BEGIN Source data
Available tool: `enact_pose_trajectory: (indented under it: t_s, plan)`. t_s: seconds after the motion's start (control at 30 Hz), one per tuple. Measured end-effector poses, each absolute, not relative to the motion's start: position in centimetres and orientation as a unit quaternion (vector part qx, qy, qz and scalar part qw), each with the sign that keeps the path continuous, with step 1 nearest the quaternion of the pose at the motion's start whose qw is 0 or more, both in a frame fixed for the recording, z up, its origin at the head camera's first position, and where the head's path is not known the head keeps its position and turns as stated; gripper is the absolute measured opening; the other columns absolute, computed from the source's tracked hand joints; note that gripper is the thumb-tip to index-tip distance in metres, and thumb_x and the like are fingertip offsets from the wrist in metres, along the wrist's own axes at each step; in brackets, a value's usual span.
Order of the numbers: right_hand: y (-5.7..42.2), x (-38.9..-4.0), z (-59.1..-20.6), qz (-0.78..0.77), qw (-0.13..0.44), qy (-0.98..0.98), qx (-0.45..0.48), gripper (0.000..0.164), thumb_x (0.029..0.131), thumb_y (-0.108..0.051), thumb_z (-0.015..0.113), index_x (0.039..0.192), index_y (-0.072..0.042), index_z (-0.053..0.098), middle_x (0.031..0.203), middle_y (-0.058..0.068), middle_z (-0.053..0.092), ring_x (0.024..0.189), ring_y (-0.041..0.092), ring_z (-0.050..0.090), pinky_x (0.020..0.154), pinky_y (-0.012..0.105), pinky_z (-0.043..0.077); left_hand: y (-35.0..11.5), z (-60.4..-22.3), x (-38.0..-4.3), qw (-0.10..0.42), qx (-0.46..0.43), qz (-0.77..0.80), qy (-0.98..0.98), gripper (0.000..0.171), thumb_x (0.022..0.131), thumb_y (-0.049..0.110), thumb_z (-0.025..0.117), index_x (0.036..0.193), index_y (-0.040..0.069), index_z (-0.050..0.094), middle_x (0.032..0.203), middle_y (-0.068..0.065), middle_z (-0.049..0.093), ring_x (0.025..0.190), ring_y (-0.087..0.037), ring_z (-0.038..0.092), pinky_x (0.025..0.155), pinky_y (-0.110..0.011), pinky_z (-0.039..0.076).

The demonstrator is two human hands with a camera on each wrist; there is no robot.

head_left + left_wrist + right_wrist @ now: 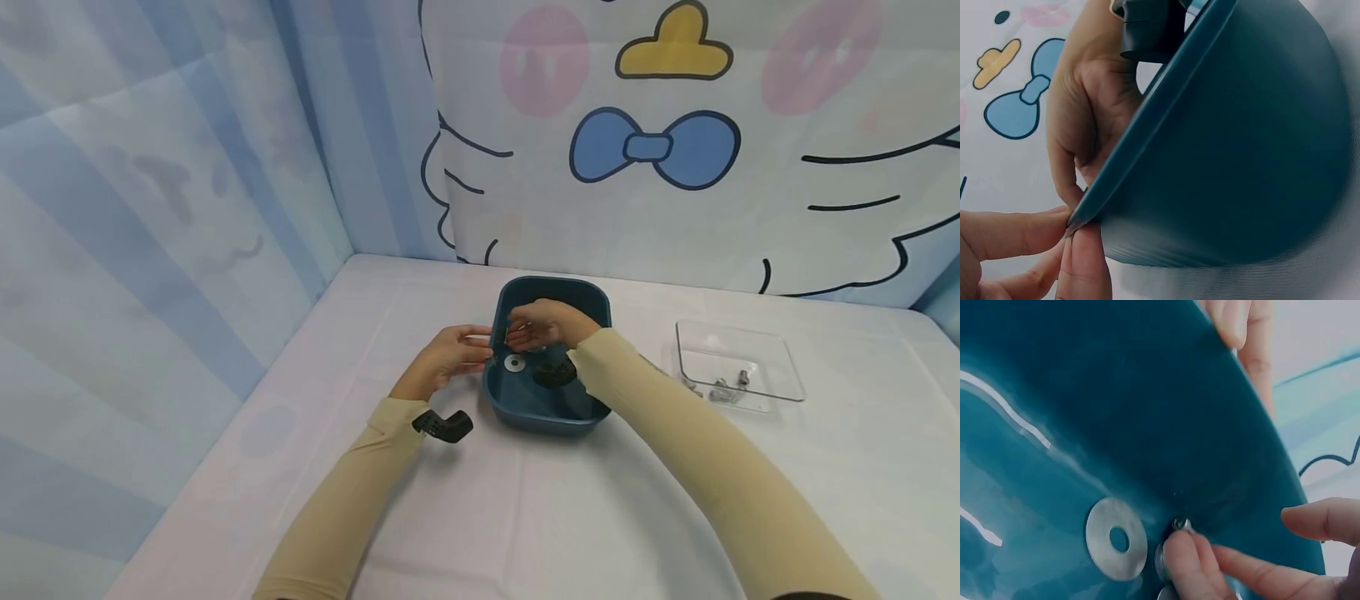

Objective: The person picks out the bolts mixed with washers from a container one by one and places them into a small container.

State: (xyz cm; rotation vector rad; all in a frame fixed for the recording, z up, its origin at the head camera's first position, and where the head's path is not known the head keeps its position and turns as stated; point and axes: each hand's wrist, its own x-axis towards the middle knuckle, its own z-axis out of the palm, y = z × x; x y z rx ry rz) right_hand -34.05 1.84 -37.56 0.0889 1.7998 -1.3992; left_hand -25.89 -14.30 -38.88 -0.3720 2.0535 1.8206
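Observation:
A teal plastic basin point(551, 417) stands on the table. My left hand point(447, 357) is at its left wall, and in the left wrist view its thumb and finger point(1019, 232) pinch the rim. Inside the basin is my right hand point(542, 325). Its fingertips point(1186, 550) touch a small metal piece point(1180, 524) by the wall, while the thumb stands apart from them. A wide flat metal washer point(1116, 539) lies on the basin floor beside these fingers. More metal discs point(1161, 562) are partly hidden behind them.
A clear plastic box point(738, 358) stands right of the basin, with several small metal fasteners point(723, 389) in and beside it. My right forearm point(675, 425) reaches across the table in front of it. A printed curtain point(465, 125) hangs behind the table.

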Motion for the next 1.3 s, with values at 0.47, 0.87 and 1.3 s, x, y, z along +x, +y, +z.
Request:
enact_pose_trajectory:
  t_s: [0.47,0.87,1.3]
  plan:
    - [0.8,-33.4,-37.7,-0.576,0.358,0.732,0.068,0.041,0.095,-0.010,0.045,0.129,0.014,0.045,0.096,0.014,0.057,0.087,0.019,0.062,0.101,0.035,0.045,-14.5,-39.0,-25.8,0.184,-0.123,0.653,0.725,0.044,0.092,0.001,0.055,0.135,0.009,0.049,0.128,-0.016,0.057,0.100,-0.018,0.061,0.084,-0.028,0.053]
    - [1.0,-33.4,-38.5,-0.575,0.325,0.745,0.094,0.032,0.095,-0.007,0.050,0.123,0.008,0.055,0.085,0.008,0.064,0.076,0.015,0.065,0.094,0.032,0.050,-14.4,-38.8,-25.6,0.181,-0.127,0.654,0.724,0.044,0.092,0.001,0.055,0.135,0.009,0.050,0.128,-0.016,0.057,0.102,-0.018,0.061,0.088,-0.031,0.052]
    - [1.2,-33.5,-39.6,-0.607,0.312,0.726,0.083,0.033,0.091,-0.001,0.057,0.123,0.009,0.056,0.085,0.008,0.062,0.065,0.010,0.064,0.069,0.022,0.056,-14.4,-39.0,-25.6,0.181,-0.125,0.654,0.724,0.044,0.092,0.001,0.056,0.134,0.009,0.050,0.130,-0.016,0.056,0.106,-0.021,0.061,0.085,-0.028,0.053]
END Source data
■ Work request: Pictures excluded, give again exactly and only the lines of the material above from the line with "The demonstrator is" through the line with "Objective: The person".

■ Exercise output:
The demonstrator is two human hands with a camera on each wrist; there is no robot.

head_left + left_wrist + right_wrist @ now: 

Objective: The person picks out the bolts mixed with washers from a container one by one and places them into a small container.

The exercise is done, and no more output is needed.